Time Blindness: Why Video-Language Models Can't See What Humans Can? (2505.24867v1)

Published 30 May 2025 in cs.CV and cs.AI

Abstract: Recent advances in vision-LLMs (VLMs) have made impressive strides in understanding spatio-temporal relationships in videos. However, when spatial information is obscured, these models struggle to capture purely temporal patterns. We introduce $\textbf{SpookyBench}$, a benchmark where information is encoded solely in temporal sequences of noise-like frames, mirroring natural phenomena from biological signaling to covert communication. Interestingly, while humans can recognize shapes, text, and patterns in these sequences with over 98% accuracy, state-of-the-art VLMs achieve 0% accuracy. This performance gap highlights a critical limitation: an over-reliance on frame-level spatial features and an inability to extract meaning from temporal cues. Furthermore, when trained in data sets with low spatial signal-to-noise ratios (SNR), temporal understanding of models degrades more rapidly than human perception, especially in tasks requiring fine-grained temporal reasoning. Overcoming this limitation will require novel architectures or training paradigms that decouple spatial dependencies from temporal processing. Our systematic analysis shows that this issue persists across model scales and architectures. We release SpookyBench to catalyze research in temporal pattern recognition and bridge the gap between human and machine video understanding. Dataset and code has been made available on our project website: https://timeblindness.github.io/.

Summary

An Examination of Video-LLMs' Temporal Reasoning Capabilities

The paper "Time Blindness: Why Video-LLMs Can't See What Humans Can?" addresses a notable deficiency in current video-LLMs (VLMs) – their inability to interpret temporal patterns devoid of spatial cues. While recent advancements in VLMs have equipped these models with formidable capabilities for recognizing spatial features and performing tasks across numerous video processing applications, their effectiveness in purely temporal understanding remains limited.

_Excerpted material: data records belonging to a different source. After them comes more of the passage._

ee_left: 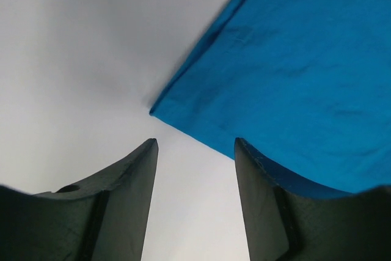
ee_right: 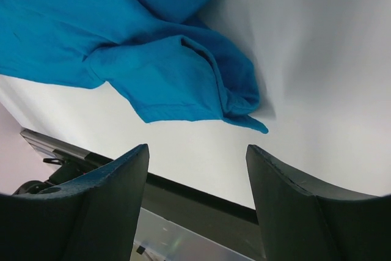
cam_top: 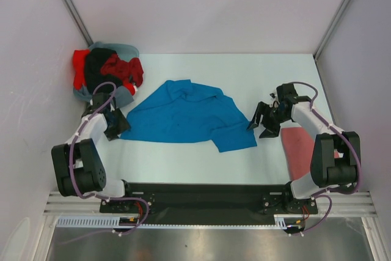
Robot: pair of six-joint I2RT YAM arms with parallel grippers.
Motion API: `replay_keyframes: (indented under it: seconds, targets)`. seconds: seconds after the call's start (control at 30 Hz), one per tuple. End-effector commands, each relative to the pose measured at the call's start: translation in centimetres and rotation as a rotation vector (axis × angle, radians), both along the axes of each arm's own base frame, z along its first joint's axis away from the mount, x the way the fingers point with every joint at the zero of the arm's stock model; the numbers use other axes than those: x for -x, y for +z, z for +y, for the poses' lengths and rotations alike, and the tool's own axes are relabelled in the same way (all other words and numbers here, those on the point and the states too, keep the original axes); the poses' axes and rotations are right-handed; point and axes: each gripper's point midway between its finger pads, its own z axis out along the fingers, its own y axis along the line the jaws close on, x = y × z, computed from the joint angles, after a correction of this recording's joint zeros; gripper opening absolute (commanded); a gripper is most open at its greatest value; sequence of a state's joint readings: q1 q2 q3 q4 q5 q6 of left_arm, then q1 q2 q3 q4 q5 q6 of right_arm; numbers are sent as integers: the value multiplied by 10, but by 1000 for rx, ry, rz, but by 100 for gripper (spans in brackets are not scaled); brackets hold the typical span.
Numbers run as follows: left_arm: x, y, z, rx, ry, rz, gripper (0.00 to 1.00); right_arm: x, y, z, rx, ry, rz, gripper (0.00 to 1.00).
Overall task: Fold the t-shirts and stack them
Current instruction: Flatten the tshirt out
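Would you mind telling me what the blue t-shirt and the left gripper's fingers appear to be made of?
The blue t-shirt looks like soft, matte cloth, likely cotton: it creases and has a stitched hem. The left gripper's fingers look like rigid matte black plastic, slightly grainy; the exact material is unclear.

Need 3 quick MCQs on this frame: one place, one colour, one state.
1. Where is the pile of unfolded shirts?
A. far-left corner
B. centre
C. near-right edge

2. What colour is the t-shirt spread out in the centre?
A. black
B. bright blue
C. grey

3. The left gripper and right gripper are:
A. both shut on cloth
B. one open, one shut
C. both open, holding nothing

Key:
1 A: the top view shows the pile in the far-left corner.
2 B: all three views show bright blue cloth.
3 C: each wrist view shows spread fingers with nothing gripped between them.
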State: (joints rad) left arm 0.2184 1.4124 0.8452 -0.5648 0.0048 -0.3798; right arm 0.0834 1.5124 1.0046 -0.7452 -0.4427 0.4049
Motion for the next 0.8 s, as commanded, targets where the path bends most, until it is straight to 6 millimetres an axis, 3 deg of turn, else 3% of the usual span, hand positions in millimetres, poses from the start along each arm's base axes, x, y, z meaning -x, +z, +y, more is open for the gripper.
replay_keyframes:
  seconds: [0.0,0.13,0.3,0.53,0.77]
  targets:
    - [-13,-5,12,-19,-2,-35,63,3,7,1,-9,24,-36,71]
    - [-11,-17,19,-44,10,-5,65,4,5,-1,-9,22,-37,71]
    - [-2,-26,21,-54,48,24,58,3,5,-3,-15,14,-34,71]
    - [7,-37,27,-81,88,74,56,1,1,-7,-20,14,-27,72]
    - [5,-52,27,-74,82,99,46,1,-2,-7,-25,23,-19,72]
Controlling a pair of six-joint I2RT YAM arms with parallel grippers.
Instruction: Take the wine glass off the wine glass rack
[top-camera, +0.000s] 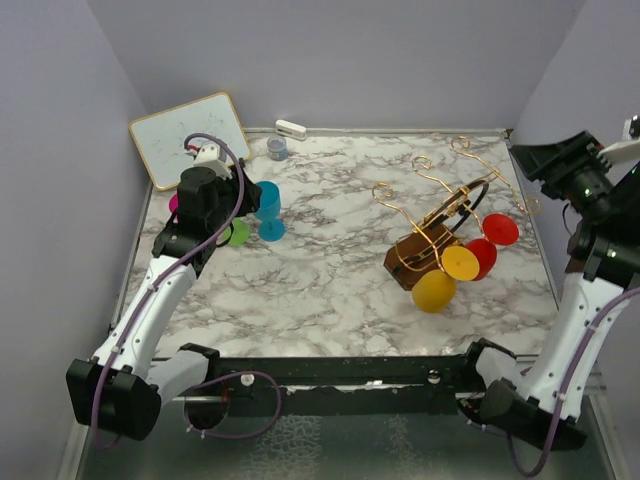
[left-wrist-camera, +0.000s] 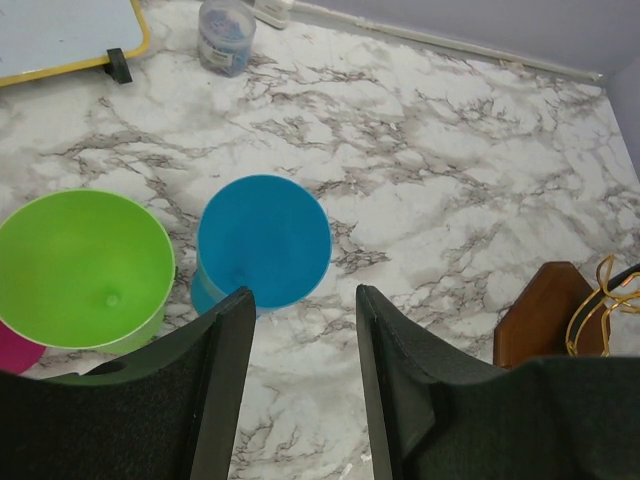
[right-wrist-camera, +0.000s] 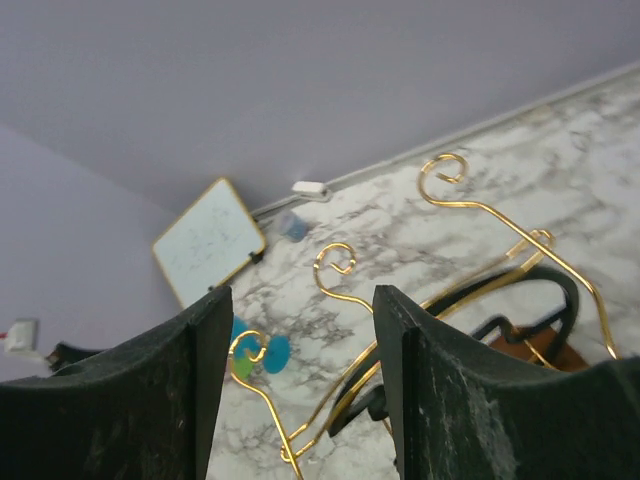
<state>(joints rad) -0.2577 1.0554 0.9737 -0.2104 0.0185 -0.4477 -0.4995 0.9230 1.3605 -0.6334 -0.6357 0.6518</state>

Core Contributions and Findings

The authors propose a novel benchmark, SpookyBench, specifically designed to evaluate the temporal reasoning abilities of VLMs. Unlike existing benchmarks that incorporate both spatial and temporal cues, SpookyBench isolates temporal comprehension by presenting information solely through sequences of noise-like frames. This benchmark draws on natural phenomena such as the temporal signaling used by fireflies and certain communication protocols in technology, where meaning is conveyed through timing rather than distinct spatial patterns.

The authors provide compelling numerical evidence of the extent of this shortcoming. Humans can recognize shapes, text, and patterns in these temporally encoded sequences with over 98% accuracy. However, state-of-the-art VLMs display a contrasting performance with an accuracy of 0%, underscoring a prevalent reliance on spatial features and a fundamental deficiency in processing temporal information.

Technical and Architectural Analysis

The paper identifies key architectural shortcomings in current VLMs. Existing models typically process videos by extracting spatial features frame-by-frame through Vision Transformers (ViTs) and subsequently integrating these features over time. This dependence on spatial feature extraction relegates temporal reasoning to a secondary role. Consequently, when spatial information is minimized or absent, VLMs fail to derive meaning from temporal cues adequately.

The paper details assessments across various video categories using the developed SpookyBench dataset, including text, shapes, object images, and dynamic scenes. Notably, models perform uniformly poorly irrespective of the amount of pre-training and parameter counts, with even specialized architectures like TimeChat and LongVLM failing to interpret temporal patterns in the absence of spatial cues.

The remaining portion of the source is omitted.